A. Dibasic residue processing sites. Dibasic residue sites are typical proteolytic cleavage sites of pro-neuropeptides in secretory vesicles. Sequence LOGO maps of the N- and C-termini of neuropeptides in secretory vesicles were generated by evaluation of adjacent residues to the identified peptides with their pro-neuropeptide precursors [7].
(i) N-terminal cleavage sites of identified neuropeptides. The N-termini of peptides are indicated by the arrow, with illustration of the peptide flanking amino acid sequences present within the pro-neuropeptides. The x-axis shows residues at the P1–P15 positions relative to the cleavage sites at P1-↓P1’ residues. The relative frequency of amino acids at each position is illustrated by the sequence LOGO maps.

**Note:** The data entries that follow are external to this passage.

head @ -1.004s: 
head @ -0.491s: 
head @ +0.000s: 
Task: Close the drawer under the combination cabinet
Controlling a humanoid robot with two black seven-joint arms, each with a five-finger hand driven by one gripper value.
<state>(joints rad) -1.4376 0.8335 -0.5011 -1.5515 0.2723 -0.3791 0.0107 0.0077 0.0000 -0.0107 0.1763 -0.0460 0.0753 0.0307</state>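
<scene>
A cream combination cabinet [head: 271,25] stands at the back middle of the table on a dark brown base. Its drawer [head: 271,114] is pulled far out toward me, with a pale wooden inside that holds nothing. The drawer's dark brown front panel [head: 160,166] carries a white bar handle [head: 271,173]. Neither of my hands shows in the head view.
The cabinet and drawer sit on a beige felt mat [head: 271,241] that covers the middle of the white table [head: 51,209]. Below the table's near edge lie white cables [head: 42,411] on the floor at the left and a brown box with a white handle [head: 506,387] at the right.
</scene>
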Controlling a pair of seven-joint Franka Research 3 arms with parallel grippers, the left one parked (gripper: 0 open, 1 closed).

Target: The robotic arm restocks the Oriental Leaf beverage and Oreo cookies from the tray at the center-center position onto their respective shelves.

(ii) C-terminal cleavage sites of identified neuropeptides. The C-termini of peptides are indicated by the arrow, with residues of respective pro-neuropeptides flanking the C-termini at P1’–P15’ positions.
B. Novel non-dibasic residue processing sites. Non-dibasic residue cleavage sites of pro-neuropeptides are illustrated after removal of the dibasic sites observed in the data of figure 5a.

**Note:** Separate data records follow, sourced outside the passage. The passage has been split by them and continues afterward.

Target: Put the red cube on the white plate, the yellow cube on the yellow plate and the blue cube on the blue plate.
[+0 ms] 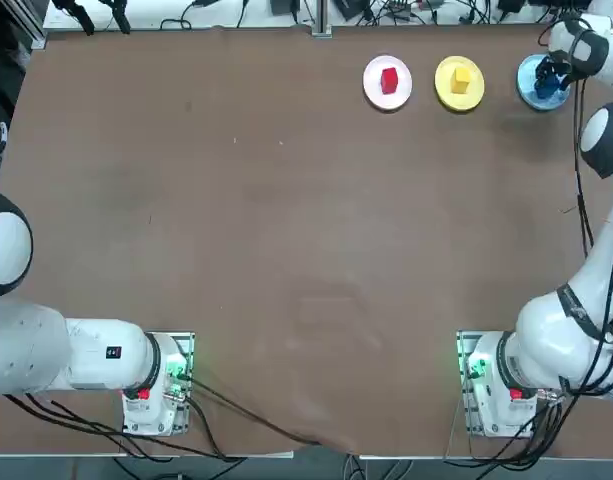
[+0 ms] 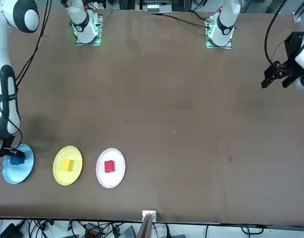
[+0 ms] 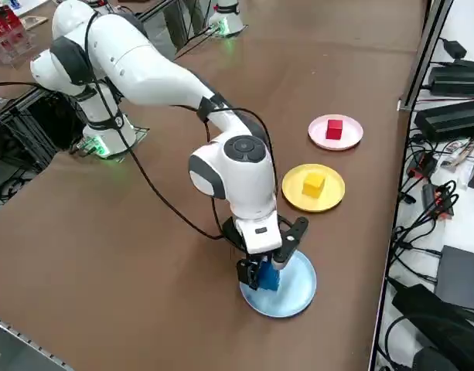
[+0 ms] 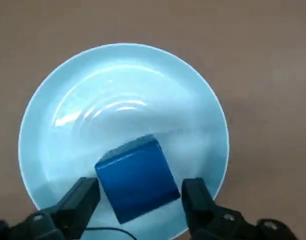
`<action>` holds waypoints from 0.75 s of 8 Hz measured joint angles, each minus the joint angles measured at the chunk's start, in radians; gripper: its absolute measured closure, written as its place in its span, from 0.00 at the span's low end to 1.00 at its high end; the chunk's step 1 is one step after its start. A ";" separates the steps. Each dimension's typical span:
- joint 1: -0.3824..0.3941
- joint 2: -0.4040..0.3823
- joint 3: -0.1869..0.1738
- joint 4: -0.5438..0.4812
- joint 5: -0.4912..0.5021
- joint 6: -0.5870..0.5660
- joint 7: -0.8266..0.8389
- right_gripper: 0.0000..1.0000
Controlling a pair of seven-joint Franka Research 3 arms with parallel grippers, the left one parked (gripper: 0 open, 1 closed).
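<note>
Right gripper: the black two-finger right gripper (image 4: 139, 200) hangs low over the small round light blue plate (image 4: 58, 100), at the far right corner of the brown tabletop (image 1: 286, 250) seen from the robot.
Fingers: the fingers (image 4: 80, 200) stand apart, one on each side of the small solid deep blue cube (image 4: 137, 177); a thin gap shows between each pad and the cube's faces, so they are not clamped on it.
Blue cube: it rests on the light blue plate, off the plate's centre and turned a little askew to the line between the fingers. In the right side view the blue cube (image 3: 268, 277) shows between the fingertips of the right gripper (image 3: 271, 267), on the blue plate (image 3: 298, 292).
Yellow cube: the small solid yellow cube (image 1: 460, 78) sits near the middle of the small round flat yellow plate (image 1: 474, 98), the middle plate of the row.
Red cube: the small solid red cube (image 1: 389, 81) sits near the middle of the small round flat white plate (image 1: 372, 92), the plate farthest from the right gripper (image 1: 552, 78).
Plates: the three lie in a row along the far edge of the tabletop, near each other but not touching; the order towards the robot's right is white, yellow, blue.
Front view: the blue plate (image 2: 23, 173) lies at that picture's left, with the blue cube (image 2: 16, 159) on it.
</note>
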 joint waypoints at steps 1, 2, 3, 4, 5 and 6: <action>-0.001 -0.009 0.000 0.014 0.014 -0.037 0.000 0.00; 0.001 -0.030 0.003 0.031 0.017 -0.101 0.000 0.00; 0.007 -0.067 0.008 0.045 0.018 -0.165 -0.001 0.00; 0.020 -0.121 0.012 0.057 0.019 -0.239 -0.001 0.00; 0.039 -0.184 0.019 0.065 0.020 -0.315 -0.005 0.00; 0.074 -0.253 0.028 0.067 0.021 -0.387 -0.008 0.00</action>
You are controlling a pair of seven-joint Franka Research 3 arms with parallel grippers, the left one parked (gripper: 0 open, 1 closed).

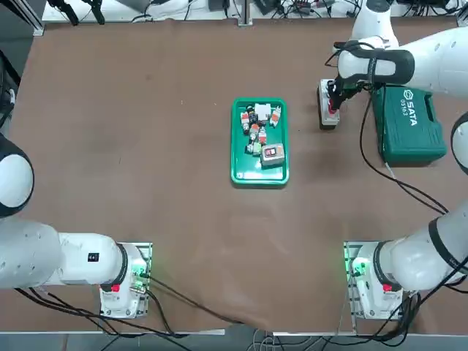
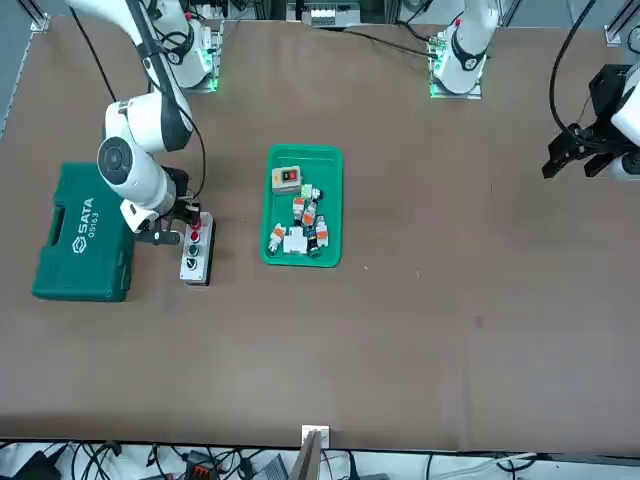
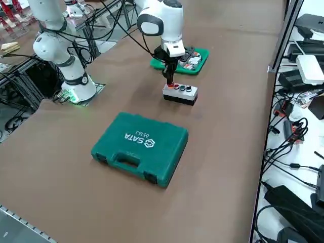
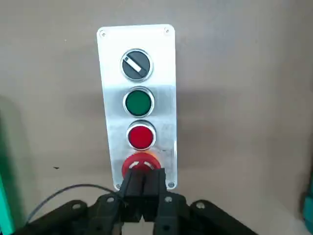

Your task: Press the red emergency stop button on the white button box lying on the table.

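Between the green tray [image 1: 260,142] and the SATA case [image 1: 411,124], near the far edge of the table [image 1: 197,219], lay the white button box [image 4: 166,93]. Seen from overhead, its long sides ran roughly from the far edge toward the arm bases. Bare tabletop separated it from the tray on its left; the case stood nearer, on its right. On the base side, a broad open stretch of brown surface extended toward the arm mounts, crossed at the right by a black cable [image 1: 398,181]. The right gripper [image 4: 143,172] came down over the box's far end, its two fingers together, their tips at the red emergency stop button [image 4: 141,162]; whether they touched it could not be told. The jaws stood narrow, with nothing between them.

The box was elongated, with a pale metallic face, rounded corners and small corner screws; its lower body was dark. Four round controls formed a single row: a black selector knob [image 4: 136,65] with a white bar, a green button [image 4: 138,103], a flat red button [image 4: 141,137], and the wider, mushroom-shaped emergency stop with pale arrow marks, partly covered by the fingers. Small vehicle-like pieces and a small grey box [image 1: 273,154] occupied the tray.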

(i) N-terminal cleavage sites. P1–P15 residues flanking the N-termini of identified peptides within their pro-neuropeptides are illustrated.
(ii) C-terminal cleavage sites. P1’–P15’ residues flanking the C-termini of identified peptides within their pro-neuropeptide precursors are illustrated.

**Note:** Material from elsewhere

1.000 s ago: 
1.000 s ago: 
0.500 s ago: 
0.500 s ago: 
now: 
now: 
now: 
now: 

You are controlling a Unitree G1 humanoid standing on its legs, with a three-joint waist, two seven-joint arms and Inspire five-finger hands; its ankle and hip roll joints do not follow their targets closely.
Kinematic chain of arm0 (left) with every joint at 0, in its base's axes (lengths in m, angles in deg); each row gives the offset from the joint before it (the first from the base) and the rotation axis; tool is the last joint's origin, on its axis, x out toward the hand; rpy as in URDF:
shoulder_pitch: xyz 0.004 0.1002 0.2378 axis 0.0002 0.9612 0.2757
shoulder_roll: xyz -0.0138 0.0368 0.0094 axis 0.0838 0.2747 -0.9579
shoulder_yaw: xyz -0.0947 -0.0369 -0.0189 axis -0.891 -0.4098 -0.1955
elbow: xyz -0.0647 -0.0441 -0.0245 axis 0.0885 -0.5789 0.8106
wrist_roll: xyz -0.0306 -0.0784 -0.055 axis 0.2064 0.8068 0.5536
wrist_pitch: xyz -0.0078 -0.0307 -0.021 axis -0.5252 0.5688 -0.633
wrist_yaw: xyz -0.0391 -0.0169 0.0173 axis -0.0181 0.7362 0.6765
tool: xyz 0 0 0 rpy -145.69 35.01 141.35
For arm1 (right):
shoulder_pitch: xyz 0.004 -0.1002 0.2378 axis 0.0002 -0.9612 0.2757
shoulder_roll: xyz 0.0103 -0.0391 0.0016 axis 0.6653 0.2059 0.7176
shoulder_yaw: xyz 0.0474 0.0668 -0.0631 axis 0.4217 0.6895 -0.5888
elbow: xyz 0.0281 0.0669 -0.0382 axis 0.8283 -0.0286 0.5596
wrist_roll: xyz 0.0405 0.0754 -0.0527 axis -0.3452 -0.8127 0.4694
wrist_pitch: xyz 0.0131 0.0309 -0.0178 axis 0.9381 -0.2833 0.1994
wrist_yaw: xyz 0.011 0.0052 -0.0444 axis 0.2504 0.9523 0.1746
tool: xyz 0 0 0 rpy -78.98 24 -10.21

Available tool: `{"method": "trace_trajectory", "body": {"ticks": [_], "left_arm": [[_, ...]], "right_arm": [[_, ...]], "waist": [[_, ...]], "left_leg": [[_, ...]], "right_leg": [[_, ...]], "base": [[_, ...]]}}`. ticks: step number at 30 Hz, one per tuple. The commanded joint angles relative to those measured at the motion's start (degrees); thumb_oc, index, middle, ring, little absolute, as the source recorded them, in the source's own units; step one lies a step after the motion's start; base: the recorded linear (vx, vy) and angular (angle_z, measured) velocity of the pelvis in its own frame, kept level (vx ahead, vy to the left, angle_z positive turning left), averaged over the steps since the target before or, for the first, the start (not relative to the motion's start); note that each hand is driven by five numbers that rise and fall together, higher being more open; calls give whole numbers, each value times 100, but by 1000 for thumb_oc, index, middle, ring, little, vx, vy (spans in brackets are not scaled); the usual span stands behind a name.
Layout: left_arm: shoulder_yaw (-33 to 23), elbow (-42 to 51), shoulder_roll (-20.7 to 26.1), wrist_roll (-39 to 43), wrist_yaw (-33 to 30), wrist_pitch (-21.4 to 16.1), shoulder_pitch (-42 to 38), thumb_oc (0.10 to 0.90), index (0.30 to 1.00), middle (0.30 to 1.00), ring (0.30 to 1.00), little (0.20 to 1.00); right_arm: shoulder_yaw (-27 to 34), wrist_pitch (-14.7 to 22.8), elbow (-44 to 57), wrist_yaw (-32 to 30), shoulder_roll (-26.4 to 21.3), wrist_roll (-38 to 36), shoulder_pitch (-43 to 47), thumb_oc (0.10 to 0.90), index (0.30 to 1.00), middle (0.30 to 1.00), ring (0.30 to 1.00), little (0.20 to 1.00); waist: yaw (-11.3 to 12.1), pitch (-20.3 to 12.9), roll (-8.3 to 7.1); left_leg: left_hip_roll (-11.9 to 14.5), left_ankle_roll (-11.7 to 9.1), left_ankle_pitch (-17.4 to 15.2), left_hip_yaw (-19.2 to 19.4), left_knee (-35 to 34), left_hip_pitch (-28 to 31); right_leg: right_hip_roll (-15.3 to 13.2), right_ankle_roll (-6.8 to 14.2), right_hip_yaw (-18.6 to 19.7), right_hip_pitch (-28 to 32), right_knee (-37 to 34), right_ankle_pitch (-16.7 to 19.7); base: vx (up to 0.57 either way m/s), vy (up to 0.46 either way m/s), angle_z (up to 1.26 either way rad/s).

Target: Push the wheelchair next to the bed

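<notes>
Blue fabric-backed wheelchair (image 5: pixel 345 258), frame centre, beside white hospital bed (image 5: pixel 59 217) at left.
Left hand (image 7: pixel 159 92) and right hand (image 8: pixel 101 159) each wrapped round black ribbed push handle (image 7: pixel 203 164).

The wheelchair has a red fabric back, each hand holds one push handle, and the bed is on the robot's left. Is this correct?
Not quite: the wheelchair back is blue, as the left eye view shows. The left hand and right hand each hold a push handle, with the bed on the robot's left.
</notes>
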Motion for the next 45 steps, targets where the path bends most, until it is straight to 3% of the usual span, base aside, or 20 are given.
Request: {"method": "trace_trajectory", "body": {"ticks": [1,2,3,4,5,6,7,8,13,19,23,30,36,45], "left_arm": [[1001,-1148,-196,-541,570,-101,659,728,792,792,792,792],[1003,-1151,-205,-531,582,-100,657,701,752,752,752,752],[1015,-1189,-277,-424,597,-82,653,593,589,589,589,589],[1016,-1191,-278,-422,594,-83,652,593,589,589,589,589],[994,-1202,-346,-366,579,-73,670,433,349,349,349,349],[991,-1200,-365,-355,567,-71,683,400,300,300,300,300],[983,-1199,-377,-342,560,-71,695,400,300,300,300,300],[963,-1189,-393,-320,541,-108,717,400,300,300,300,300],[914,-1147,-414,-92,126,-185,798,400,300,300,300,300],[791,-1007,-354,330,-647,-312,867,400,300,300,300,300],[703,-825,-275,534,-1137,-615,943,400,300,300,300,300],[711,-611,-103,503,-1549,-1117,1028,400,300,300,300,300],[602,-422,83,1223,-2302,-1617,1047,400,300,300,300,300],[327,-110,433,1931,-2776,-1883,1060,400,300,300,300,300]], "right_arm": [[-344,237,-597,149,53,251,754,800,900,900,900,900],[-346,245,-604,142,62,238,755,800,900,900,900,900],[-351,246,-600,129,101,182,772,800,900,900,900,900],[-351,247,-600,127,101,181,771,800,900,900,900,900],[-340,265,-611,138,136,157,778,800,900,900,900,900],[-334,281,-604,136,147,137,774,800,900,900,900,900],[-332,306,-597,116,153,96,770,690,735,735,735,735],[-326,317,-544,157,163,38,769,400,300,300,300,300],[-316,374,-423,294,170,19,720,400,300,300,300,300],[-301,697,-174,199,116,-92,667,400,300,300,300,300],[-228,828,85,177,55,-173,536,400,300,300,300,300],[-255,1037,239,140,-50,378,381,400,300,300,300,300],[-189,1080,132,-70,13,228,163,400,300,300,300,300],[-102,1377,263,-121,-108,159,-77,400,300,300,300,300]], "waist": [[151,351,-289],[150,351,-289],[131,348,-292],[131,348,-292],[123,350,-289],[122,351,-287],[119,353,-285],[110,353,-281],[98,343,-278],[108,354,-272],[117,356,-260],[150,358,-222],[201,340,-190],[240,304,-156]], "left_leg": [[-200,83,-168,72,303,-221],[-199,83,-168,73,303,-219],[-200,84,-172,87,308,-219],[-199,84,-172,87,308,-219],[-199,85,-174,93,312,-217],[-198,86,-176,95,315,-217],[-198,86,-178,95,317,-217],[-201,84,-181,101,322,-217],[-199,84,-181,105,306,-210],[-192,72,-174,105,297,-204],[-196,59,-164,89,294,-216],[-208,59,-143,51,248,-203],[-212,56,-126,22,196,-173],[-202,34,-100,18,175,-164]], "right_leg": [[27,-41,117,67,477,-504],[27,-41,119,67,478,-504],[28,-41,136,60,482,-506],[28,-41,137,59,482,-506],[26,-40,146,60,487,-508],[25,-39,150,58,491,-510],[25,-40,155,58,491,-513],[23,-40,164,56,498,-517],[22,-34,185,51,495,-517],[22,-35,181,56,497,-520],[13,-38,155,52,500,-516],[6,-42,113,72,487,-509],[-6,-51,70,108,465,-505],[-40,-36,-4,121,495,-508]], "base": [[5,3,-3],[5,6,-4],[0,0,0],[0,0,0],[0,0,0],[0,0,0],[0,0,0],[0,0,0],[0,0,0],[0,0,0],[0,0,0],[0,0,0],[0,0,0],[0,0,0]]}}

Data for this figure was acquired as reported by Gupta et al., 2010 [7]. Briefly, dense core secretory vesicles from bovine adrenal medulla were isolated in the presence of protease inhibitors, and a low molecular weight peptide pool was prepared by millipore filtration. The sample was subjected to nano-LC-MS/MS peptidomics analyses. The identified peptides were mapped to respective pro-neuropeptide precursors to evaluate proteolytic cleavage sites. These cleavage sites were mapped by LOGO maps.